* **Task goal**
In the entries that follow, the lines from the one with "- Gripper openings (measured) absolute" through the one with "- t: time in" are the ones to write out, exactly and with both ends included. Nothing else should appear.

☆ ☆ ☆ ☆

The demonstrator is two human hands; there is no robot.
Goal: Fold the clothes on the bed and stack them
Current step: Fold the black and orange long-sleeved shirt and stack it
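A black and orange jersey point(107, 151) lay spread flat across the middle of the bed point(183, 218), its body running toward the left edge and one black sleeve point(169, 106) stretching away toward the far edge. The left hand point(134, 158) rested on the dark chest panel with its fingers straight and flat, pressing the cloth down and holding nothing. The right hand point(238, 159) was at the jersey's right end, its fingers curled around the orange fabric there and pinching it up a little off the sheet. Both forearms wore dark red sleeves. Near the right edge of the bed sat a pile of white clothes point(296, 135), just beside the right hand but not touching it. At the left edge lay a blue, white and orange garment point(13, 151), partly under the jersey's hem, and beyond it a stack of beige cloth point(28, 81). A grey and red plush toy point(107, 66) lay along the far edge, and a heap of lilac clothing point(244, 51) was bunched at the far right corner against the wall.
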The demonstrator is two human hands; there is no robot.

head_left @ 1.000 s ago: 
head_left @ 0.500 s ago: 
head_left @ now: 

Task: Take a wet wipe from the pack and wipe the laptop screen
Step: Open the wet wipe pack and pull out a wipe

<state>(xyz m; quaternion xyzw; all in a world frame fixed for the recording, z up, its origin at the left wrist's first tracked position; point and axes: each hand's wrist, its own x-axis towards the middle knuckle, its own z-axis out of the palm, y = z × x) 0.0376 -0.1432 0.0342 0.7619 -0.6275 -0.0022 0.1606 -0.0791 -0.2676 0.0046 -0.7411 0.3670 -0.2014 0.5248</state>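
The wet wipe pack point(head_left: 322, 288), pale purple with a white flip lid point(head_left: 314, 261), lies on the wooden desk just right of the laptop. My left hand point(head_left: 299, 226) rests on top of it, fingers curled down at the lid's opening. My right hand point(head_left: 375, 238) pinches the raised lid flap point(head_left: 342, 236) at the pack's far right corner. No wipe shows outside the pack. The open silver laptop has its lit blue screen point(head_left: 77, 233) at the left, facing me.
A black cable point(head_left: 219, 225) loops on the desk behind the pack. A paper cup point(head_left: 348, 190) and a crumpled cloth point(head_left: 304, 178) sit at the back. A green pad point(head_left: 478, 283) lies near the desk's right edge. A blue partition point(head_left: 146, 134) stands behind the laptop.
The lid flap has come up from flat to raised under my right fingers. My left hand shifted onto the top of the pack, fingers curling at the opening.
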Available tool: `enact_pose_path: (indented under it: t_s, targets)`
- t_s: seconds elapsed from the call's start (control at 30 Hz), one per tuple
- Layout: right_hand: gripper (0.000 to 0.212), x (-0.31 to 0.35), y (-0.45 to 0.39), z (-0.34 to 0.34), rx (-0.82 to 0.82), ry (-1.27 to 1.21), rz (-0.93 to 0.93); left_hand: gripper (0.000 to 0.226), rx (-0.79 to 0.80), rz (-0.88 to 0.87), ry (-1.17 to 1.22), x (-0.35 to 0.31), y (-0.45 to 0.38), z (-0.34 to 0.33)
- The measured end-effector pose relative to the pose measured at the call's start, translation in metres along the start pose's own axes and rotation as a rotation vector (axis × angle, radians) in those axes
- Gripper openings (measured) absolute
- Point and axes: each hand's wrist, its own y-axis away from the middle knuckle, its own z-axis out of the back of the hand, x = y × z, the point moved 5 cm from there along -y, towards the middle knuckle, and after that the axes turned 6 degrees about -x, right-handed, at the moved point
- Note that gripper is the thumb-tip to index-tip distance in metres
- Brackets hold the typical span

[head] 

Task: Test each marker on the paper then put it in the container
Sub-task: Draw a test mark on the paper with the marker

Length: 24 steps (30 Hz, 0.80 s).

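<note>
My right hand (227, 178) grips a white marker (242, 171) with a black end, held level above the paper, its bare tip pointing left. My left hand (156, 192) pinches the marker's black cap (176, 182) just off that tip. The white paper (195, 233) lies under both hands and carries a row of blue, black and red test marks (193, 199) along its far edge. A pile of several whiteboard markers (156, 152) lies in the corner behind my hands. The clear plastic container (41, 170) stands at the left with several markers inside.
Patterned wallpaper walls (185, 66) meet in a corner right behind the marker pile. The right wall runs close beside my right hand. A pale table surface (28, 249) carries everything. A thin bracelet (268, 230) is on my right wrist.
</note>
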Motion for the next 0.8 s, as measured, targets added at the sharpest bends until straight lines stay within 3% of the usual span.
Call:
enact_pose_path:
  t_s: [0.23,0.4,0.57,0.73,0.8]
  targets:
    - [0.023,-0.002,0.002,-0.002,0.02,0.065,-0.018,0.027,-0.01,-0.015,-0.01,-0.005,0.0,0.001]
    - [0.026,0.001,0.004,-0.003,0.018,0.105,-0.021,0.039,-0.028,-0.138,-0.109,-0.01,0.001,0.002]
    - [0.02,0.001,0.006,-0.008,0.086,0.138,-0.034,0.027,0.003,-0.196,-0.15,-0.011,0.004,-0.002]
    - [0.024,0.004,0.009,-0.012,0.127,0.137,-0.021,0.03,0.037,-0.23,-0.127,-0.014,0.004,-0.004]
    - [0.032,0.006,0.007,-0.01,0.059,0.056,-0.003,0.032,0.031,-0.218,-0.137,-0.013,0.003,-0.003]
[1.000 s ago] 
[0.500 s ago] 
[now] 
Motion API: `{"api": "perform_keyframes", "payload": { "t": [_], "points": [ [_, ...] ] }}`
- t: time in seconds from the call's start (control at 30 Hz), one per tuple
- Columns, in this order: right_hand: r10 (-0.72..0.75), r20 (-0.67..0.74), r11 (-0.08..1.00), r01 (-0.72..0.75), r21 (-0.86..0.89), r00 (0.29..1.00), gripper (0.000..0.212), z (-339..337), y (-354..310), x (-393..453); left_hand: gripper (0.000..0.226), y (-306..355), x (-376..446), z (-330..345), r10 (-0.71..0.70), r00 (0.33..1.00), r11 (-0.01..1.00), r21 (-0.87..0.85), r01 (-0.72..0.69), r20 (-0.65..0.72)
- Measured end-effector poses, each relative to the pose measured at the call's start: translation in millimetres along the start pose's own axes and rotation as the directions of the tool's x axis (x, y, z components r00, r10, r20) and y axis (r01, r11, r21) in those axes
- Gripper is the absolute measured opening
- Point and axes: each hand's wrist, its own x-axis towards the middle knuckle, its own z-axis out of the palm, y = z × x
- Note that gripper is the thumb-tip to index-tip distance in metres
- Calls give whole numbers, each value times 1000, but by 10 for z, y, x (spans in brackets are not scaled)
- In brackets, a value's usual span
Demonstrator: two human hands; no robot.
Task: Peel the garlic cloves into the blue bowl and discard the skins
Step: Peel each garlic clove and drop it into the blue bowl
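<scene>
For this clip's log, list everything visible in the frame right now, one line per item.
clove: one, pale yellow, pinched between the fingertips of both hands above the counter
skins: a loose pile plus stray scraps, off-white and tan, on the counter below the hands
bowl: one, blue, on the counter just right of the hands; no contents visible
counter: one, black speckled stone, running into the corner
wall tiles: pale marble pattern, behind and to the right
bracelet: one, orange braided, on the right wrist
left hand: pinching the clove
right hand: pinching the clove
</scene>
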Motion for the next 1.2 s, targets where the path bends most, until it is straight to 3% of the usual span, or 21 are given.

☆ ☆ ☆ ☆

* **Reply**
- Gripper openings (measured) absolute
- Point and axes: each hand's wrist, its own y-axis away from the middle knuckle, its own z-axis out of the back of the hand, x = y × z, the point moved 5 cm from there along -y, towards the middle knuckle, and after that the axes turned 6 degrees about -x, right-handed, at the moved point
- Note that gripper is the thumb-tip to index-tip distance in metres
- Brackets hold the typical span

[head] 

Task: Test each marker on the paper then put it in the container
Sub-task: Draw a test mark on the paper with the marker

Length: 24 steps (30 Hz, 0.80 s).

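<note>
My right hand (227, 178) grips a white marker (242, 171) with a black end, held level above the paper, its bare tip pointing left. My left hand (156, 192) pinches the marker's black cap (176, 182) just off that tip. The white paper (195, 233) lies under both hands and carries a row of blue, black and red test marks (193, 199) along its far edge. A pile of several whiteboard markers (156, 152) lies in the corner behind my hands. The clear plastic container (41, 170) stands at the left with several markers inside.
Patterned wallpaper walls (185, 66) meet in a corner right behind the marker pile. The right wall runs close beside my right hand. A pale table surface (28, 249) carries everything. A thin bracelet (268, 230) is on my right wrist.
</note>
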Motion for the next 0.8 s, as measured, targets added at the sharpest bends until straight lines stay within 3% of the usual span.
Call:
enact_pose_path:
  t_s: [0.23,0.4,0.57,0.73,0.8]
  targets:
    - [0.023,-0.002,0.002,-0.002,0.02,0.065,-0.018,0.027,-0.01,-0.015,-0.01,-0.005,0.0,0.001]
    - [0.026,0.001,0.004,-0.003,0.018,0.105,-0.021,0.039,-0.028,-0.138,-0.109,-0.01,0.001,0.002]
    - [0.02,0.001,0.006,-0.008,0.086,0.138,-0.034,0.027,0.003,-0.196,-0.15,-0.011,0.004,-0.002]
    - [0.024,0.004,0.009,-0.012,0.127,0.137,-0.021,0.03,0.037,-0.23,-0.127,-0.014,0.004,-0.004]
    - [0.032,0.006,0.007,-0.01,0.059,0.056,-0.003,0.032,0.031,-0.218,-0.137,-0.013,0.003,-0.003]
[1.000 s ago] 
[0.500 s ago] 
[now] 
Motion API: `{"api": "perform_keyframes", "payload": { "t": [_], "points": [ [_, ...] ] }}`
- t: time in seconds from the call's start (control at 30 Hz), one per tuple

The answer given here is complete.